◆ Task objective ◆
Please repeat the listing exactly, starting at its first line and stopping after the line that contains "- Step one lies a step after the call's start".

◆ Input data ◆

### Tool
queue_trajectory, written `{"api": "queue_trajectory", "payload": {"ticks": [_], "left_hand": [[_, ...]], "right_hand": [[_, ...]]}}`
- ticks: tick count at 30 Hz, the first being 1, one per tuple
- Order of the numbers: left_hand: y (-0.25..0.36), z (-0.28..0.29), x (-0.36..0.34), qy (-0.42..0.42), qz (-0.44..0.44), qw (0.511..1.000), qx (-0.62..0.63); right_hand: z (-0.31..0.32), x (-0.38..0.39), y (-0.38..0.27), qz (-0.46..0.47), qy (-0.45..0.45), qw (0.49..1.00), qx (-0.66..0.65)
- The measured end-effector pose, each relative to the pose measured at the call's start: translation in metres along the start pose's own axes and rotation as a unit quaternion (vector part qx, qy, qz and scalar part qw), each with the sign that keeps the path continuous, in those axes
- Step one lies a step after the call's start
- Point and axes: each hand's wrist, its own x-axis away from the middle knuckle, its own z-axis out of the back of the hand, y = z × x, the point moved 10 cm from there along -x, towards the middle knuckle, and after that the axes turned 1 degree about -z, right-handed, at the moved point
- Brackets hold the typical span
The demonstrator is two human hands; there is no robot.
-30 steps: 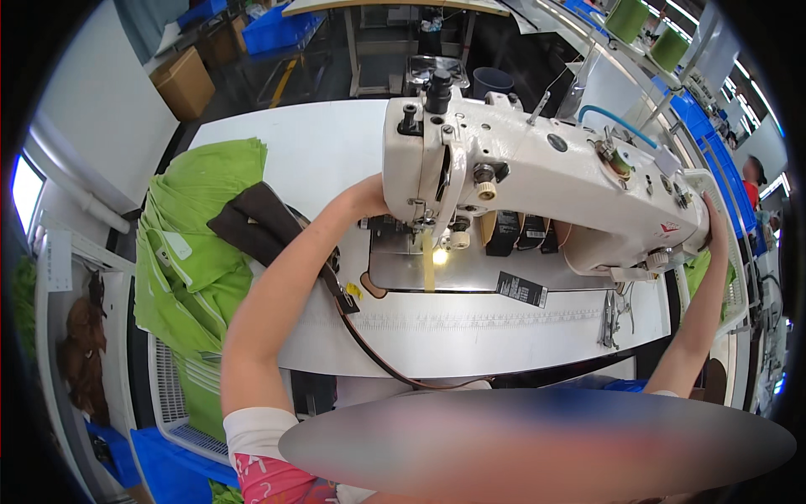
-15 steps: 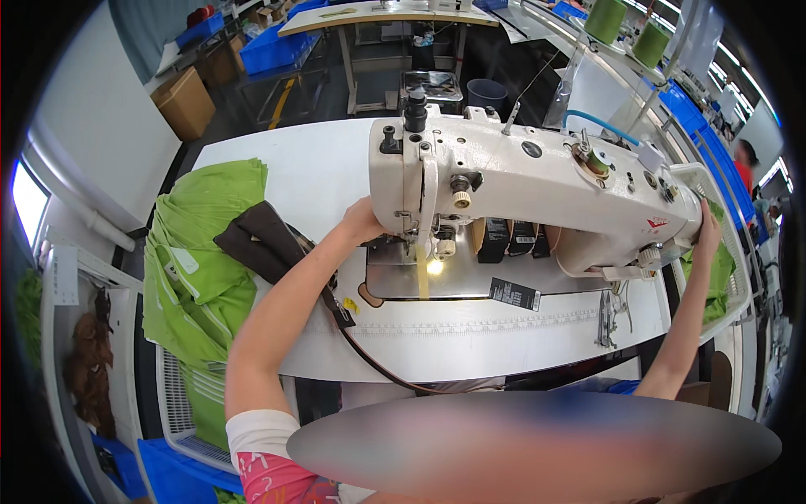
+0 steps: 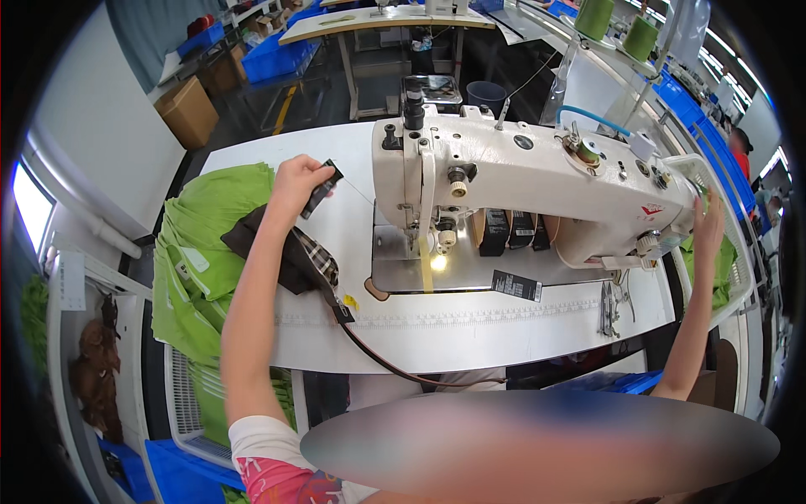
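Note:
My left hand (image 3: pixel 300 183) is raised over the left of the table, pinching a black label (image 3: pixel 322 190) with pale markings. A thin thread (image 3: pixel 359 190) runs from the label toward the needle end of a white sewing machine (image 3: pixel 520 160). My right hand (image 3: pixel 709 220) reaches round the machine's right end and holds the handwheel there, which is mostly hidden. Below my left forearm lies a dark cloth piece (image 3: pixel 290 260) with a plaid patch and a long strap (image 3: pixel 378 361) hanging over the front edge. Green fabric pieces (image 3: pixel 210 210) are piled at the left.
Several black labels (image 3: pixel 495 233) stand under the machine arm; a single black tag (image 3: pixel 515 286) lies in front. Metal scissors-like tools (image 3: pixel 606 309) rest at the right. White baskets with green cloth stand left (image 3: pixel 178 395) and right (image 3: pixel 729 244). Green thread cones (image 3: pixel 594 17) are overhead.
My left hand has moved left and up, away from the needle area, and now shows the black label with thread trailing. My right hand stays by the handwheel, its fingers slightly shifted.

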Motion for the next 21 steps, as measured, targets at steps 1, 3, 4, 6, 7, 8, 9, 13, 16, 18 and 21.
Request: {"api": "queue_trajectory", "payload": {"ticks": [1,3,4,6,7,8,9,13,16,18,21], "left_hand": [[0.006,-0.006,0.020,-0.055,0.051,0.979,0.187],[0.039,-0.006,0.058,-0.096,0.044,0.976,0.191],[0.045,-0.009,0.078,-0.107,0.041,0.972,0.203],[0.037,-0.016,0.112,-0.125,0.029,0.962,0.243],[0.033,-0.015,0.128,-0.104,0.032,0.968,0.226],[0.025,-0.013,0.142,-0.084,0.023,0.973,0.215],[0.014,-0.014,0.152,-0.065,0.014,0.976,0.206],[0.007,-0.023,0.185,0.013,0.022,0.974,0.225],[0.019,-0.027,0.198,0.053,-0.028,0.978,0.200],[0.014,-0.030,0.202,0.060,0.006,0.959,0.277],[-0.008,-0.038,0.207,0.058,0.065,0.942,0.324]], "right_hand": [[0.039,0.018,-0.064,-0.003,0.004,0.993,-0.118],[0.045,0.095,-0.104,0.002,-0.097,0.974,-0.205],[0.056,0.131,-0.149,0.103,-0.101,0.978,-0.152],[0.044,0.186,-0.175,0.045,-0.191,0.967,-0.164],[0.044,0.198,-0.181,0.030,-0.192,0.968,-0.157],[0.038,0.210,-0.181,0.031,-0.195,0.967,-0.159],[0.031,0.218,-0.174,0.021,-0.185,0.972,-0.147],[0.008,0.238,-0.152,-0.018,-0.237,0.956,-0.174],[0.022,0.228,-0.147,-0.030,-0.184,0.972,-0.144],[0.015,0.235,-0.130,-0.050,-0.233,0.968,-0.074],[0.005,0.236,-0.120,-0.035,-0.310,0.950,-0.012]]}}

◆ Output of the exercise ◆
### Tool
queue_trajectory, written `{"api": "queue_trajectory", "payload": {"ticks": [_], "left_hand": [[_, ...]], "right_hand": [[_, ...]]}}`
- ticks: tick count at 30 Hz, the first being 1, one per tuple
- Order of the numbers: left_hand: y (-0.25..0.36), z (-0.28..0.29), x (-0.36..0.34), qy (-0.42..0.42), qz (-0.44..0.44), qw (0.511..1.000), qx (-0.62..0.63); right_hand: z (-0.31..0.32), x (-0.38..0.39), y (-0.38..0.27), qz (-0.46..0.47), qy (-0.45..0.45), qw (0.49..1.00), qx (-0.66..0.65)
- The measured end-effector pose, each relative to the pose measured at the call's start: translation in metres along the start pose's own axes and rotation as a unit quaternion (vector part qx, qy, qz and scalar part qw), each with the sign that keeps the path continuous, in those axes
- Step one lies a step after the call's start

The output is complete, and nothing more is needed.